Assignment:
Nothing in the records may be left out or altered; reproduce them all exactly.

Provided data:
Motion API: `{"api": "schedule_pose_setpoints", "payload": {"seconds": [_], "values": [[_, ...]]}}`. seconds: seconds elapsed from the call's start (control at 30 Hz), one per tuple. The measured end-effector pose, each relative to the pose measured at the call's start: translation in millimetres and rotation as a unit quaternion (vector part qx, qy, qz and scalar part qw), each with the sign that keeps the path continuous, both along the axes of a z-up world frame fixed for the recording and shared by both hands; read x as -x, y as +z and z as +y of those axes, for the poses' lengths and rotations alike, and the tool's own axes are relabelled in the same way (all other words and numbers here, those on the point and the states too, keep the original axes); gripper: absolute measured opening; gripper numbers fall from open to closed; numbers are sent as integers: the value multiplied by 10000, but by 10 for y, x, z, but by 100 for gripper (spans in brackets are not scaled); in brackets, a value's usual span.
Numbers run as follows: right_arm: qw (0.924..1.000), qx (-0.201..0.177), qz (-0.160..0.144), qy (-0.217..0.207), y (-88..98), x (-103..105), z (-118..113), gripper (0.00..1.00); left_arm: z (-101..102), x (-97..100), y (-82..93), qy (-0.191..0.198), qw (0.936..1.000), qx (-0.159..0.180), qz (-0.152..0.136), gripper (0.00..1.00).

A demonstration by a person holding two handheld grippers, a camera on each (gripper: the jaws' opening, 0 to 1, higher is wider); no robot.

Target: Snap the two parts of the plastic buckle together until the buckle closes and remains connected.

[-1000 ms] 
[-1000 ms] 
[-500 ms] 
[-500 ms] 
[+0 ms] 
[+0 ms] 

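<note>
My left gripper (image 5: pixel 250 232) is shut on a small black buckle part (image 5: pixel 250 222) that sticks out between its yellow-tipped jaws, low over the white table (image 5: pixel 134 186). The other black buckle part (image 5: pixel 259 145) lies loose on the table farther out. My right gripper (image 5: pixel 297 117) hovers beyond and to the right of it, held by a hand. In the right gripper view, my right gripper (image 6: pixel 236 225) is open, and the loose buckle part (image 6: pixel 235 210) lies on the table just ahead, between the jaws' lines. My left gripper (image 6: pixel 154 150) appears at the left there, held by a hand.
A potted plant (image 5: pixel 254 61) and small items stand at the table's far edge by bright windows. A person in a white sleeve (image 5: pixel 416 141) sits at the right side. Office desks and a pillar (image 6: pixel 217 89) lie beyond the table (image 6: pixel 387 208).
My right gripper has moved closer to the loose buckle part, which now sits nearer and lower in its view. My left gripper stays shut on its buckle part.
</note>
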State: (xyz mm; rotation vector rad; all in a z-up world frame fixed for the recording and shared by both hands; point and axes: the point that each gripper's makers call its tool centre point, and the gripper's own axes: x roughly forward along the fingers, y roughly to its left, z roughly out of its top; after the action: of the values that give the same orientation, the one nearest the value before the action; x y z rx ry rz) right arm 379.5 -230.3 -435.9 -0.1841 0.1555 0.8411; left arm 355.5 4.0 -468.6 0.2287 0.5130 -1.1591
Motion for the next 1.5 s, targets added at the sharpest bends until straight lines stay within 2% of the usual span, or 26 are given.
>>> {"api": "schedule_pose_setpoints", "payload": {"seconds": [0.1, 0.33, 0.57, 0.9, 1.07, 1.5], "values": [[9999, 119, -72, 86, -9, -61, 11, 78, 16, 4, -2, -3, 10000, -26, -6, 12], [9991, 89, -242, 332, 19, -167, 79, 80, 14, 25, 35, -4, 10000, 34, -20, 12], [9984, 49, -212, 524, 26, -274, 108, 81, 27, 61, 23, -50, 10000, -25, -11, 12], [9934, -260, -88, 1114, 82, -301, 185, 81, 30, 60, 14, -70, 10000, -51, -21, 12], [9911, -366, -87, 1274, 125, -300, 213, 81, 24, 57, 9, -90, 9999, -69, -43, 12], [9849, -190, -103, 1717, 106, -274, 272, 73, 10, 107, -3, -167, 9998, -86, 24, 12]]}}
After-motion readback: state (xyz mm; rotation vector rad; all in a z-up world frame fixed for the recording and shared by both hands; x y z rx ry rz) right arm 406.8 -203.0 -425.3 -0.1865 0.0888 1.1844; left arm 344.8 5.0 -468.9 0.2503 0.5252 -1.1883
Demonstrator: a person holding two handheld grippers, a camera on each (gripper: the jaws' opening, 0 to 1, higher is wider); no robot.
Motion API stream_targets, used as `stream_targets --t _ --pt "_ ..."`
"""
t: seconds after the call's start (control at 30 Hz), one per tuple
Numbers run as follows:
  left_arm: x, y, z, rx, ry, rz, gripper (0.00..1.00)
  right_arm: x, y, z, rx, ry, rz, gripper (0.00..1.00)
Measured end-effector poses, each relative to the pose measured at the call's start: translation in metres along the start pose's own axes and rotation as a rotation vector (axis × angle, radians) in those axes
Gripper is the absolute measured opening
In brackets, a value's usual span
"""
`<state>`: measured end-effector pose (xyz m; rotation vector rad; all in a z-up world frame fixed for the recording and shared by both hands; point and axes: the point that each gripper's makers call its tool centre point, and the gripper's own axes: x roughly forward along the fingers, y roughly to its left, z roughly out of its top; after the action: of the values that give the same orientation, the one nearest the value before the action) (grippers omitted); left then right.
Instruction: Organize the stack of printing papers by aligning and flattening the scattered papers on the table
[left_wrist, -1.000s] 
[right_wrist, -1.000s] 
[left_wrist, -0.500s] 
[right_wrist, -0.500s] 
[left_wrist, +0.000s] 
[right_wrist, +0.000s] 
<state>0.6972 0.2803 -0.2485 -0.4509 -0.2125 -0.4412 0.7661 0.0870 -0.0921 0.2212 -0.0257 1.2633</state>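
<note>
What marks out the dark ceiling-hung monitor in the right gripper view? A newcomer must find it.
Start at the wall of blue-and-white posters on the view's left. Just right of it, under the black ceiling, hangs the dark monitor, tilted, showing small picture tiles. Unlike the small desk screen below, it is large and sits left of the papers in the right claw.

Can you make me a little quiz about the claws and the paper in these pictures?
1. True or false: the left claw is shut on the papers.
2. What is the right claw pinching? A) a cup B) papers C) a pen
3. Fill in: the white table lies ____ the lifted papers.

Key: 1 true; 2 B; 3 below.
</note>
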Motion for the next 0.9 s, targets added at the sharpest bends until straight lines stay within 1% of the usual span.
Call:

Answer space:
Motion API: `{"api": "schedule_pose_setpoints", "payload": {"seconds": [_], "values": [[_, ...]]}}`. seconds: seconds elapsed from the call's start (control at 30 Hz), one per tuple. The measured end-effector pose, each relative to the pose measured at the call's start: translation in millimetres and rotation as a unit quaternion (vector part qx, qy, qz and scalar part qw), each with the sign that keeps the path continuous, both along the axes of a z-up world frame fixed for the recording and shared by both hands; read x as -x, y as +z and z as +y of those axes, for the poses' lengths and rotations alike, and the tool's own axes are relabelled in the same way (all other words and numbers here, those on the point and the states too, keep the original axes); gripper: absolute measured opening; gripper numbers fall from open to closed; numbers are sent as integers: the value multiplied by 10000, but by 10 for y, x, z, but by 100 for gripper (spans in brackets are not scaled); in brackets, a value's usual span.
Numbers run as follows: right_arm: qw (0.924..1.000), qx (-0.201..0.177), qz (-0.160..0.144), qy (-0.217..0.207), y (-88..98), x (-103..105), z (-118..113), gripper (0.00..1.00); left_arm: z (-101..102), x (-97..100), y (-82..93), qy (-0.191..0.198), qw (0.936..1.000), qx (-0.159..0.180), qz (-0.152..0.136), gripper (0.00..1.00).

A demonstration by a person holding two handheld grippers, a camera on each (gripper: the jaws' opening, 0 to 1, higher is wider); no robot.

Target: Snap the two parts of the plastic buckle together until the buckle closes and remains connected.

[-1000 ms] 
[-1000 ms] 
[-500 ms] 
[-500 ms] 
[+0 ms] 
[+0 ms] 

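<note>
My left gripper (image 5: pixel 250 232) is shut on a small black buckle part (image 5: pixel 250 222) that sticks out between its yellow-tipped jaws, low over the white table (image 5: pixel 134 186). The other black buckle part (image 5: pixel 259 145) lies loose on the table farther out. My right gripper (image 5: pixel 297 117) hovers beyond and to the right of it, held by a hand. In the right gripper view, my right gripper (image 6: pixel 236 225) is open, and the loose buckle part (image 6: pixel 235 210) lies on the table just ahead, between the jaws' lines. My left gripper (image 6: pixel 154 150) appears at the left there, held by a hand.
A potted plant (image 5: pixel 254 61) and small items stand at the table's far edge by bright windows. A person in a white sleeve (image 5: pixel 416 141) sits at the right side. Office desks and a pillar (image 6: pixel 217 89) lie beyond the table (image 6: pixel 387 208).
My right gripper has moved closer to the loose buckle part, which now sits nearer and lower in its view. My left gripper stays shut on its buckle part.
</note>
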State: (xyz mm; rotation vector rad; all in a z-up world frame fixed for the recording and shared by both hands; point and axes: the point that each gripper's makers call its tool centre point, and the gripper's own axes: x roughly forward along the fingers, y roughly to its left, z roughly out of its top; after the action: of the values that give the same orientation, the one nearest the value before the action; x y z rx ry rz) right arm 379.5 -230.3 -435.9 -0.1841 0.1555 0.8411; left arm 355.5 4.0 -468.6 0.2287 0.5130 -1.1591
Motion for the next 1.5 s, targets added at the sharpest bends until straight lines stay within 2% of the usual span, or 26 are given.
>>> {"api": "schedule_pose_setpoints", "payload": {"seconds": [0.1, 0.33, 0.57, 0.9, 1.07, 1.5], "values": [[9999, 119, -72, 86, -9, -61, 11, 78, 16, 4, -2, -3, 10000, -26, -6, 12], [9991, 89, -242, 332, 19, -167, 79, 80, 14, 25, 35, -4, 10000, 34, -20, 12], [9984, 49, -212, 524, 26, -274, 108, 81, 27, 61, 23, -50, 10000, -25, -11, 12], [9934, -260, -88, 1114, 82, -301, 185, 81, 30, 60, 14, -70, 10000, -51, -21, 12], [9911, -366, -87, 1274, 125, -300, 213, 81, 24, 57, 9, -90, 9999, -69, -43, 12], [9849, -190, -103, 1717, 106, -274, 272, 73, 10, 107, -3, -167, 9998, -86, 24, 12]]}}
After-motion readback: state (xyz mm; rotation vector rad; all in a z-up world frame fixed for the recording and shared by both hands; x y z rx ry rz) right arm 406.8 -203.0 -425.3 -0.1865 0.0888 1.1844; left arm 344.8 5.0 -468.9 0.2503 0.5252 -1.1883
Demonstrator: a person holding two handheld grippers, a camera on each (gripper: the jaws' opening, 0 to 1, higher is wider); no robot.
Motion API stream_targets, used as `stream_targets --t _ --pt "_ ..."`
"""
t: seconds after the call's start (control at 30 Hz), one per tuple
Numbers run as follows:
  left_arm: x, y, z, rx, ry, rz, gripper (0.00..1.00)
  right_arm: x, y, z, rx, ry, rz, gripper (0.00..1.00)
Measured end-effector poses, each relative to the pose measured at the call's start: translation in metres along the start pose's own axes and rotation as a rotation vector (axis × angle, radians) in those axes
Gripper is the absolute measured opening
In brackets, a value's usual span
"""
`<state>`: measured end-effector pose (xyz m; rotation vector rad; all in a z-up world frame fixed for the recording and shared by both hands; point and axes: the point that each gripper's makers call its tool centre point, and the gripper's own axes: x roughly forward along the fingers, y roughly to its left, z roughly out of its top; after the action: of the values that give the same orientation, the one nearest the value before the action) (grippers omitted); left then right.
Instruction: Organize the stack of printing papers by aligning and flattening the scattered papers on the table
[left_wrist, -1.000s] 
[right_wrist, -1.000s] 
[left_wrist, -0.500s] 
[right_wrist, -0.500s] 
[left_wrist, +0.000s] 
[right_wrist, +0.000s] 
<state>0.6972 0.2803 -0.2485 -0.4509 -0.2125 -0.4412 0.7661 0.0870 -0.0921 0.2212 -0.0257 1.2633</state>
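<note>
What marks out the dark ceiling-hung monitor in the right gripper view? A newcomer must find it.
Start at the wall of blue-and-white posters on the view's left. Just right of it, under the black ceiling, hangs the dark monitor, tilted, showing small picture tiles. Unlike the small desk screen below, it is large and sits left of the papers in the right claw.

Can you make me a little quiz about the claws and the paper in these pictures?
1. True or false: the left claw is shut on the papers.
2. What is the right claw pinching? A) a cup B) papers C) a pen
3. Fill in: the white table lies ____ the lifted papers.

Key: 1 true; 2 B; 3 below.
</note>
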Motion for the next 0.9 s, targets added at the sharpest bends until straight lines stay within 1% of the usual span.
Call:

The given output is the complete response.